Y llevó la mano libre otra vez a la punta de mi pene, tirándo hacia arriba y otra vez la cuchilla se deslizó en el aire como una exhalación y otra vez  un dolor increíble agonizó en mi garganta, al tiempo que entreveía en la mano de la verdugo un trocito de carne sanguinolenta que me había pertenecido. Creo que me desmayé porque lo siguiente que se materializó en mi pantalla fue la cara de Jimena con una sonrisa  generosa y confiada. Estaba hablando pero no logré entender lo que decía, un poco omnubilado por el recuerdo del pasado que iba volviendo y otro poco porque sus propias carcajadas deformaban su voz.
¿Qué había quedado de la dulce Jimena de nuestra relación en su cama?  ¿Ya se había olvidado de todo, la ingrata?
Pensé que algo no estaba encajando en el cuadro de situación hasta que un ardor creciente y unos latidos desencajados en la ingle terminaron por situarme.
En esto de vivir al día se juega mucho de nuestro destino y cualquier cosa que lo distraiga a uno de eso debe ser desechada de inmediato, so pena de perder el paso y con el paso la propia vida. Afortunadamente mi desconcierto había durado poco, si bien había que agregarle el período indeterminado en que estuve desmayado. Mi mente se despertó de su sopor y comenzó a idear la forma de escapar al destino manifiesto a que me tenía condenado las hermanitas. Sabía que mencionar mis deseos equivalía a condenarlos, así que deseché pedir cualquier cosa ni mostrar interés por nada. Debía, eso sí, decidir con rapidez, ya que el camino que las muchachitas seguían era perentorio y no me quedaba mucho tiempo.

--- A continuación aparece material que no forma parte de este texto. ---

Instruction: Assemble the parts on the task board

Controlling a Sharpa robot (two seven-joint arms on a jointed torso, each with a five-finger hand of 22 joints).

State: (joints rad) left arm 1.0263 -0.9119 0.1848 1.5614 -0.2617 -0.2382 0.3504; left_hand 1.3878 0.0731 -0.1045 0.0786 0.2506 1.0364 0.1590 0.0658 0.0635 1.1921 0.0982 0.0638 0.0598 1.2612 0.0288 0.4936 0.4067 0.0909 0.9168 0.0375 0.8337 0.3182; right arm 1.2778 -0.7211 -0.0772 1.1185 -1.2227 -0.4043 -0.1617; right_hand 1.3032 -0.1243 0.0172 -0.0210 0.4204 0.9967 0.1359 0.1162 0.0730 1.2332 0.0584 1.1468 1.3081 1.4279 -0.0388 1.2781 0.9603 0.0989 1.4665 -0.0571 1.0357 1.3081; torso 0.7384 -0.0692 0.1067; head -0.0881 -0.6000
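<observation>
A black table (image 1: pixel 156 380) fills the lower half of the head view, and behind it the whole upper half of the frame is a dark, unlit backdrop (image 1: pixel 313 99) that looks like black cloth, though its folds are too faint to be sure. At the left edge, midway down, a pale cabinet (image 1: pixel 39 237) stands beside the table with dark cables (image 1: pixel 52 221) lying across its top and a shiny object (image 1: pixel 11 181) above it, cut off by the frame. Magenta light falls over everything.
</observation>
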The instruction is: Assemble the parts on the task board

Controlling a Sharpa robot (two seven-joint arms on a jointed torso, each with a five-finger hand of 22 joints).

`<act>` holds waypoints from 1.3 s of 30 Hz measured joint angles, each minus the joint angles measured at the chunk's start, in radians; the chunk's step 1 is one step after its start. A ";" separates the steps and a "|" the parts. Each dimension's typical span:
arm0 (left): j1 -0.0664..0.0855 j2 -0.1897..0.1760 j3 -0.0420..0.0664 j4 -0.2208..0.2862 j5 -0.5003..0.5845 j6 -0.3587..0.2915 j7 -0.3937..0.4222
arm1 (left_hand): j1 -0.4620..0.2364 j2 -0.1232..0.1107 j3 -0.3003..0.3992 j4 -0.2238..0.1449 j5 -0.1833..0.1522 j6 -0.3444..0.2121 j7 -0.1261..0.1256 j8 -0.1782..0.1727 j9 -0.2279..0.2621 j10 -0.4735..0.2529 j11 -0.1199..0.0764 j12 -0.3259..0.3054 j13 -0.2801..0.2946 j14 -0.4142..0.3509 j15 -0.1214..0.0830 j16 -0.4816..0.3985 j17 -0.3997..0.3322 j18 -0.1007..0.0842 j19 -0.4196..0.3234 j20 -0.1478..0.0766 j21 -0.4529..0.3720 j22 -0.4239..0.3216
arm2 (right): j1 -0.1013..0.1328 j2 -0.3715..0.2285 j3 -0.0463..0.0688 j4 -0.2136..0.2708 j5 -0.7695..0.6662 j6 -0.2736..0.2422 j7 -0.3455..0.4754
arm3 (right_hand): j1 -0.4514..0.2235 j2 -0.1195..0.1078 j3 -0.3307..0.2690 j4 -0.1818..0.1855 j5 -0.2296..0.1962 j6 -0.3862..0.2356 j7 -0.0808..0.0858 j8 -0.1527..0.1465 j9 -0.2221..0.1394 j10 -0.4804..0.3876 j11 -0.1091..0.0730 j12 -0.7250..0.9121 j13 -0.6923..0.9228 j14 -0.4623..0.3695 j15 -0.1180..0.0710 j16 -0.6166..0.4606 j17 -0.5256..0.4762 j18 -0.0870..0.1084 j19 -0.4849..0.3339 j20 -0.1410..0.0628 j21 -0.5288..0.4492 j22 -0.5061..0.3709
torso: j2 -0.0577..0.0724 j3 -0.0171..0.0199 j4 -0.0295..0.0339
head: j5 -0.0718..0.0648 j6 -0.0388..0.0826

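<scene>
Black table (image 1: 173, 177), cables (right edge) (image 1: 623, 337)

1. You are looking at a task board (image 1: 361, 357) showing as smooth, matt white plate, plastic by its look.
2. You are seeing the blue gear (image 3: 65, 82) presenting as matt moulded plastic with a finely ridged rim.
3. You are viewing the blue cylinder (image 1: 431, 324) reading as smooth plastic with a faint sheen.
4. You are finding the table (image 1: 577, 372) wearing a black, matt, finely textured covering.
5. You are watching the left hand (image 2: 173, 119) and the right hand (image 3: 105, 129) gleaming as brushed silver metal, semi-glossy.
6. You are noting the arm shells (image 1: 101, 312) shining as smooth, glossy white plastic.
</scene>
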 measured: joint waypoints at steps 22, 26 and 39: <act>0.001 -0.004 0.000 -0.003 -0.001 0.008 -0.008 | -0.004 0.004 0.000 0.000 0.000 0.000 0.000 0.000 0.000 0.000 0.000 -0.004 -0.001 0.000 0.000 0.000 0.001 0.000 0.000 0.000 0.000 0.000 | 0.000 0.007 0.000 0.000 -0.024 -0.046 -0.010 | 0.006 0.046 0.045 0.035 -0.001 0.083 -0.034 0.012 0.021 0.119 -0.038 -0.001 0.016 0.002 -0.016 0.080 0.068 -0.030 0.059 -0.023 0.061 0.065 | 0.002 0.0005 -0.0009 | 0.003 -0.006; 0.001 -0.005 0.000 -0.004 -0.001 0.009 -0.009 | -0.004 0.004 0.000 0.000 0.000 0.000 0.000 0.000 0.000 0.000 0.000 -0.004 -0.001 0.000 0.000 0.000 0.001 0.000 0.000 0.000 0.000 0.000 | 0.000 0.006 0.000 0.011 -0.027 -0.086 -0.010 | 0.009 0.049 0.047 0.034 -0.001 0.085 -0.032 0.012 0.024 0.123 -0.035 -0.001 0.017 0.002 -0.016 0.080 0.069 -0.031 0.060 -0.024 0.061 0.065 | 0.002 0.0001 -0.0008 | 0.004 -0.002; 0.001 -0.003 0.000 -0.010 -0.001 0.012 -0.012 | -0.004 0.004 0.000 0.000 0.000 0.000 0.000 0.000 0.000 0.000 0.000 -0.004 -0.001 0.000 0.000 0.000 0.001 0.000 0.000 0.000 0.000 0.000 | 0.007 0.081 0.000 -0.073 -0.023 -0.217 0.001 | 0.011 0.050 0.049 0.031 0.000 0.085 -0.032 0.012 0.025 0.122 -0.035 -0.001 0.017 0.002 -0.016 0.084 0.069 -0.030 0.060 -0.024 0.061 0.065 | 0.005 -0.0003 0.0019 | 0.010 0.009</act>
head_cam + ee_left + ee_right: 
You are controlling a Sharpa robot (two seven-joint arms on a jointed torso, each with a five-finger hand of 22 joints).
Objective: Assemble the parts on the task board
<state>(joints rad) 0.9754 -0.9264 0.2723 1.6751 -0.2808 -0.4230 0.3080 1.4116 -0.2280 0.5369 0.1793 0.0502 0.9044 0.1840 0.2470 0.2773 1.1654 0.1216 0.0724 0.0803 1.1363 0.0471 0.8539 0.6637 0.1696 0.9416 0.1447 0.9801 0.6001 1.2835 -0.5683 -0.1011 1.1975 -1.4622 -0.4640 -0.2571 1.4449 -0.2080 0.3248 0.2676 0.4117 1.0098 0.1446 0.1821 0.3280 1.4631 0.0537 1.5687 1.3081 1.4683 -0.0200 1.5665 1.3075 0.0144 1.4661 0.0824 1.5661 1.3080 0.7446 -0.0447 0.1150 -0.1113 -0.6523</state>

- Por fin te despertaste, hijo de puta – Carolina apareció en mi ángulo de visión – No creo que debas alegrarte, pero ya que estás otra vez aquí podemos seguir. -  Empuñaba todavía el cuchillo de cocina, manchado ahora con mi sangre.                                                                
Era muy peligroso pero me pareció la única salida, para bien o para mal. Cuando ella, como lo esperaba tendió la mano y aferró lo que quedaba de mi virilidad, yo salté encima de ella girándo y dando mi espalda contra su frente.  Eso la  sorprendió y caímos los dos sobre el suelo y mientras ella trataba de safar de la posición en que había quedado yo restregaba torpemente mis brazos contra dónde suponía que debía estar su mano con el cuchillo. No había calculado mal si puedo juzgar por el dolor que me produjeron los varios cortes en los brazos, hasta que ella logró sacarme de encima e incorporarse. Supe que no debía permitirlo y mientras me preguntaba instintivamente dónde estaba Jimena, me arrojé otra vez contra ella, que fue, en definitiva, arrojarme contra su cuchilla. Yo estaba de rodillas por las ataduras, así que caí con mi hombro derecho sobre el cuchillo. Ella se mantuvo firme y el dolor fue todo mío y en ese momento comprendí por qué no la veía a Jimena ya que algo me golpeó en la nuca dos veces, o por lo menos hasta ahí recuerdo. Cuando volví estaba otra vez en la mesa de operaciones y ahora habían corregido los errores de la primera vez y unas cintas de cortina me aseguraban a ella, de tal manera que algo hizo clic en mi mente y comencé a ver con claridad que el fin había llegado, si no el fin de los sufrimientos, por lo menos el fin de las esperanzas y recordando la vieja sabiduría de mi madre, me dispuse a aceptar lo que se me venía encima. No es fácil, la resignación no fue nunca mi fuerte, pero en definitiva eso es la vida, aprender siempre, cada vez, que se puede avanzar un paso más en la degradación, en la pérdida, en la renuncia.
- A ver, chicas, ¿dónde se han metido?  - la voz me salía bastante normal, habida cuenta de los sucesos y de la consecuencia de los sucesos – Vamos, que tienen que terminar el trabajo. Es hora de finiquitar lo que comenzaron. Y si no se atreven a seguir, libérenme para que les haga el amor otra vez.
No hubo falta de seguir arengándolas. Allí venían, esplendentes en su belleza, apenas opacadas por las herramientas que traían en las manos.  Carolina con una sierra para metales y la famosa cuchilla de la que, aparentemente, no podía desprenderse, y Jimena con una pinza pico de loro y una tenaza enorme, que francamente no sé de dónde la habría sacado.  Supongo que no había ido de compras a la ferretería. De todos modos su cita era conmigo. Esas dos preciosuras venían conmigo. Para bien o para mal.